[openib-general] SM Bad Port Handling

Wed Apr 13 02:00:05 PDT 2005

On Wed, 2005-04-13 at 01:28, Eitan Zahavi wrote:
> [EZ] This is true. Currently there is only one cause for the
> un-healthy bits to be set - which are exactly as you point - these
> traps. The point I was trying to make was that this bit is the
> mechanism for flagging a port status is bad. 
> 
> What I did recommend was to write a "statistical" analysis of Directed
> Route packet drop - such that we can find the ports with a high drop
> rate and mark them as un-healthy. If you mark every port that does not
> respond to a MAD as un-healthy you can suffer from flaky links
> somewhere on the route to that port. Only analysis of the number of
> good packets vs. dropped packets can lead you to the right bad port.

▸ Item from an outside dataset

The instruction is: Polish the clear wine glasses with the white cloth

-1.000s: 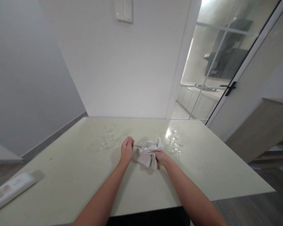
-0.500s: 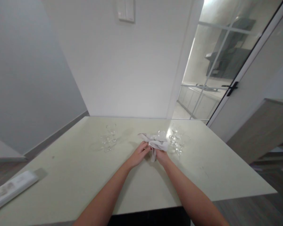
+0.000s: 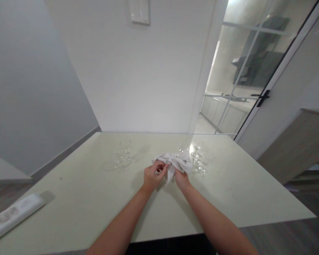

The original proposal on this said the following:

"The OpenSM will implement a configurable policy (some number of
consecutive lack of responses to SM requests). At the point of
exhaustion of the timeout/retry strategy, that port will be marked as
"bad" by OpenSM."

Any idea on what might make a good default threshold (for consecutive
retries) ? Do you think there is no sufficient default ?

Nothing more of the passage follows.